• [Exercise goal]:
The whole of the data must be transcribed exactly.

───── Information

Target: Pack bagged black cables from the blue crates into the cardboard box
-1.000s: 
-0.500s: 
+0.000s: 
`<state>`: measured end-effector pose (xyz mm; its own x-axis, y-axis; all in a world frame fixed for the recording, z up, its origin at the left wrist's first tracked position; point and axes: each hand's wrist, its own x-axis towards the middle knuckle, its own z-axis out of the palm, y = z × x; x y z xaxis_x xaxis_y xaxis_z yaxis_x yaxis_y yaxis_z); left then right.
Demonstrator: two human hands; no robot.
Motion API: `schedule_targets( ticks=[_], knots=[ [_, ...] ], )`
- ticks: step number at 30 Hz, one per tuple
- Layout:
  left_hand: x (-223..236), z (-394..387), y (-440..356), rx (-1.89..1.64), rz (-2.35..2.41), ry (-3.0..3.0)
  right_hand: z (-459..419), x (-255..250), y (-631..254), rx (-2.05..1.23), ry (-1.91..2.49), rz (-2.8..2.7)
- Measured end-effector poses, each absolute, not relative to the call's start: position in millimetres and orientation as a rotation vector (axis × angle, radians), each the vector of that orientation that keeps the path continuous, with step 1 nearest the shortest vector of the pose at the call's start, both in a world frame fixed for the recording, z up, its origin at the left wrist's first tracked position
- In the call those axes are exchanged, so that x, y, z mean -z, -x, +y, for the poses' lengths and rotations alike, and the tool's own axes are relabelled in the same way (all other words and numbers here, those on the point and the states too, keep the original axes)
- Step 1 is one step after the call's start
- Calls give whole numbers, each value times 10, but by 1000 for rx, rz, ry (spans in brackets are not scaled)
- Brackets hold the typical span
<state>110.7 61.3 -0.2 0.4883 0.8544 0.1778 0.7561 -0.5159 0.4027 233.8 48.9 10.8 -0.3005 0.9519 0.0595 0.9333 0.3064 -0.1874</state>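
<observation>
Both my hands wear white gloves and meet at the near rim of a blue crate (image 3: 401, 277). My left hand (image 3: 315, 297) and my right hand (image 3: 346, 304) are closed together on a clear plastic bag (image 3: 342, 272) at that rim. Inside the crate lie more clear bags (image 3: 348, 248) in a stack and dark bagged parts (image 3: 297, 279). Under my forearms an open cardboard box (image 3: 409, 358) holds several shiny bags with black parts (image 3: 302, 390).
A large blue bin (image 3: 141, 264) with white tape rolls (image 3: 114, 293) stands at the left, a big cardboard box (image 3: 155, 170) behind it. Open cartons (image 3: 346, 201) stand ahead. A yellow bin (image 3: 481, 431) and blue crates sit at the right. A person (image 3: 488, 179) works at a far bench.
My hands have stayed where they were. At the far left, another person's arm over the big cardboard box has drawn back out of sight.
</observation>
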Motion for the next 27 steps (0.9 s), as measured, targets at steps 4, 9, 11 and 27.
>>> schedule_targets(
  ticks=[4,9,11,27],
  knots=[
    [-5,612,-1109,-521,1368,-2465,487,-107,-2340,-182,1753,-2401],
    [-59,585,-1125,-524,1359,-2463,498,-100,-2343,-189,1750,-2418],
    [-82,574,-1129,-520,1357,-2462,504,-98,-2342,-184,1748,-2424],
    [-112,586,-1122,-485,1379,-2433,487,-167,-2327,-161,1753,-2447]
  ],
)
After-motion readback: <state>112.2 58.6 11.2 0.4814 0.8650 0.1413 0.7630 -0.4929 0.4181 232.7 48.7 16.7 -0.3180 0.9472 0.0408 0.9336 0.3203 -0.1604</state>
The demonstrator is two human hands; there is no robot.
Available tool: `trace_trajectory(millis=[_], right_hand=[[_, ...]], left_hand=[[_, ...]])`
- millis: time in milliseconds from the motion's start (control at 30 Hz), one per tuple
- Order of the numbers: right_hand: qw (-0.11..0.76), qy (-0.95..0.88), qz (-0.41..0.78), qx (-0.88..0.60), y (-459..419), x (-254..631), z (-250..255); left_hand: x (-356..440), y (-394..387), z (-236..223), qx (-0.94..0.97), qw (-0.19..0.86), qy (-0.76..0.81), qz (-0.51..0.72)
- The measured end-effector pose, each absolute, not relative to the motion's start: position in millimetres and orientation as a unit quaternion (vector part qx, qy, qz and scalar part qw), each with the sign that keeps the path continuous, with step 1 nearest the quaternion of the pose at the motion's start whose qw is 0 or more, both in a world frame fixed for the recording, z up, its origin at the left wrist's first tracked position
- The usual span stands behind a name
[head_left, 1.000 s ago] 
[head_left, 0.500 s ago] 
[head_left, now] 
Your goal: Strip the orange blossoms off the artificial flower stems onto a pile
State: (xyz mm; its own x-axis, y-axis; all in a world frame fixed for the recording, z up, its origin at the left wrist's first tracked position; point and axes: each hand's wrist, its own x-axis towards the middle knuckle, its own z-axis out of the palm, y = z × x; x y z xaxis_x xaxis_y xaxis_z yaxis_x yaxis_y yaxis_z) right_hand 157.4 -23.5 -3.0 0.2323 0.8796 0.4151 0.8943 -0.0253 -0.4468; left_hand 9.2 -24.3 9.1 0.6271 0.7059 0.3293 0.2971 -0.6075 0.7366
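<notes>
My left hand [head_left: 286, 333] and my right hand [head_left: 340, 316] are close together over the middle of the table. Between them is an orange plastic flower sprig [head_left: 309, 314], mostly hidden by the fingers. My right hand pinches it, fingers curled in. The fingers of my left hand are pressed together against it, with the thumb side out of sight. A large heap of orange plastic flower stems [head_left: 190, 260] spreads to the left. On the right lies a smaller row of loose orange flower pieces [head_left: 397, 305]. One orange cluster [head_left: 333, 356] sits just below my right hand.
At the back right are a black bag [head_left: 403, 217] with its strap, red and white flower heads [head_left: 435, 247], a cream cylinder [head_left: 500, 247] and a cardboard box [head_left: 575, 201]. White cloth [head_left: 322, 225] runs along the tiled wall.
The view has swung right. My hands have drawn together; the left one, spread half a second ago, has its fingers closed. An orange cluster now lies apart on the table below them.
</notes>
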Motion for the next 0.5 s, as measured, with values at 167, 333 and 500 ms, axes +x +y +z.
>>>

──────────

• [Reply]:
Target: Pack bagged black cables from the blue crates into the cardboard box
-1.000s: 
-0.500s: 
+0.000s: 
`<state>`: measured end-effector pose (xyz mm; its own x-axis, y-axis; all in a world frame fixed for the recording, z up, its origin at the left wrist's first tracked position; point and axes: each hand's wrist, its own x-axis towards the middle knuckle, its own z-axis out of the palm, y = z × x; x y z xaxis_x xaxis_y xaxis_z yaxis_x yaxis_y yaxis_z); left then right.
Demonstrator: two human hands; no robot.
Motion API: `schedule_targets( ticks=[_], knots=[ [_, ...] ], )`
- ticks: step number at 30 Hz, one per tuple
- Layout:
  left_hand: x (-223..236), z (-394..387), y (-440..356), rx (-1.89..1.64), rz (-2.35..2.41), ry (-3.0..3.0)
  right_hand: z (-459..419), x (-255..250), y (-631..254), rx (-2.05..1.23), ry (-1.91..2.49), rz (-2.8..2.7)
- Measured end-effector poses, each absolute, not relative to the call's start: position in millimetres and orientation as a rotation vector (axis × angle, radians), each the vector of that orientation that keeps the path continuous, with step 1 nearest the shortest vector of the pose at the call's start, both in a world frame fixed for the recording, z up, its origin at the left wrist's first tracked position
- In the call those axes are exchanged, so that x, y, z mean -z, -x, +y, for the poses' lengths and rotations alike, and the tool's own axes are relabelled in the same way (all other words and numbers here, those on the point and the states too, keep the original axes)
- Step 1 is one step after the call's start
- Calls give whole numbers, each value times 10, but by 1000 for rx, rz, ry (spans in brackets are not scaled)
- Brackets hold the typical span
<state>110.7 61.3 -0.2 0.4883 0.8544 0.1778 0.7561 -0.5159 0.4027 233.8 48.9 10.8 -0.3005 0.9519 0.0595 0.9333 0.3064 -0.1874</state>
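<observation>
Both my hands wear white gloves and meet at the near rim of a blue crate (image 3: 401, 277). My left hand (image 3: 315, 297) and my right hand (image 3: 346, 304) are closed together on a clear plastic bag (image 3: 342, 272) at that rim. Inside the crate lie more clear bags (image 3: 348, 248) in a stack and dark bagged parts (image 3: 297, 279). Under my forearms an open cardboard box (image 3: 409, 358) holds several shiny bags with black parts (image 3: 302, 390).
A large blue bin (image 3: 141, 264) with white tape rolls (image 3: 114, 293) stands at the left, a big cardboard box (image 3: 155, 170) behind it. Open cartons (image 3: 346, 201) stand ahead. A yellow bin (image 3: 481, 431) and blue crates sit at the right. A person (image 3: 488, 179) works at a far bench.
My hands have stayed where they were. At the far left, another person's arm over the big cardboard box has drawn back out of sight.
</observation>
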Motion for the next 27 steps (0.9 s), as measured, targets at steps 4, 9, 11 and 27.
>>> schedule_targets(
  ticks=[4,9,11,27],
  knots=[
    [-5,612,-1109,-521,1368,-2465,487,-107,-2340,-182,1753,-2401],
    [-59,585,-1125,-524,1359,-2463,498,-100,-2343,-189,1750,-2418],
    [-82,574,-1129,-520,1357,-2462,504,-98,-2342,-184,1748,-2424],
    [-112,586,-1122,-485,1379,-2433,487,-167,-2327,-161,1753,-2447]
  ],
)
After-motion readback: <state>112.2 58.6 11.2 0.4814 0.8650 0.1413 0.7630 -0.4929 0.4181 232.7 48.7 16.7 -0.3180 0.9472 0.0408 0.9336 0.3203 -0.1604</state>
The demonstrator is two human hands; there is no robot.
Available tool: `trace_trajectory(millis=[_], right_hand=[[_, ...]], left_hand=[[_, ...]])`
- millis: time in milliseconds from the motion's start (control at 30 Hz), one per tuple
- Order of the numbers: right_hand: qw (-0.11..0.76), qy (-0.95..0.88), qz (-0.41..0.78), qx (-0.88..0.60), y (-459..419), x (-254..631), z (-250..255); left_hand: x (-356..440), y (-394..387), z (-236..223), qx (-0.94..0.97), qw (-0.19..0.86), qy (-0.76..0.81), qz (-0.51..0.72)
- The measured end-effector pose, each absolute, not relative to the motion's start: position in millimetres and orientation as a unit quaternion (vector part qx, qy, qz and scalar part qw), each with the sign that keeps the path continuous, with step 1 nearest the quaternion of the pose at the motion's start whose qw is 0 or more, both in a world frame fixed for the recording, z up, its origin at the left wrist's first tracked position
- The usual span stands behind a name
[head_left, 1.000 s ago] 
[head_left, 0.500 s ago] 
[head_left, now] 
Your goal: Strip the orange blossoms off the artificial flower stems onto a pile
State: (xyz mm; its own x-axis, y-axis; all in a world frame fixed for the recording, z up, its origin at the left wrist's first tracked position; point and axes: each hand's wrist, its own x-axis towards the middle knuckle, its own z-axis out of the palm, y = z × x; x y z xaxis_x xaxis_y xaxis_z yaxis_x yaxis_y yaxis_z) right_hand 157.4 -23.5 -3.0 0.2323 0.8796 0.4151 0.8943 -0.0253 -0.4468; left_hand 9.2 -24.3 9.1 0.6271 0.7059 0.3293 0.2971 -0.6075 0.7366
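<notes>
My left hand [head_left: 286, 333] and my right hand [head_left: 340, 316] are close together over the middle of the table. Between them is an orange plastic flower sprig [head_left: 309, 314], mostly hidden by the fingers. My right hand pinches it, fingers curled in. The fingers of my left hand are pressed together against it, with the thumb side out of sight. A large heap of orange plastic flower stems [head_left: 190, 260] spreads to the left. On the right lies a smaller row of loose orange flower pieces [head_left: 397, 305]. One orange cluster [head_left: 333, 356] sits just below my right hand.
At the back right are a black bag [head_left: 403, 217] with its strap, red and white flower heads [head_left: 435, 247], a cream cylinder [head_left: 500, 247] and a cardboard box [head_left: 575, 201]. White cloth [head_left: 322, 225] runs along the tiled wall.
The view has swung right. My hands have drawn together; the left one, spread half a second ago, has its fingers closed. An orange cluster now lies apart on the table below them.
</notes>
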Motion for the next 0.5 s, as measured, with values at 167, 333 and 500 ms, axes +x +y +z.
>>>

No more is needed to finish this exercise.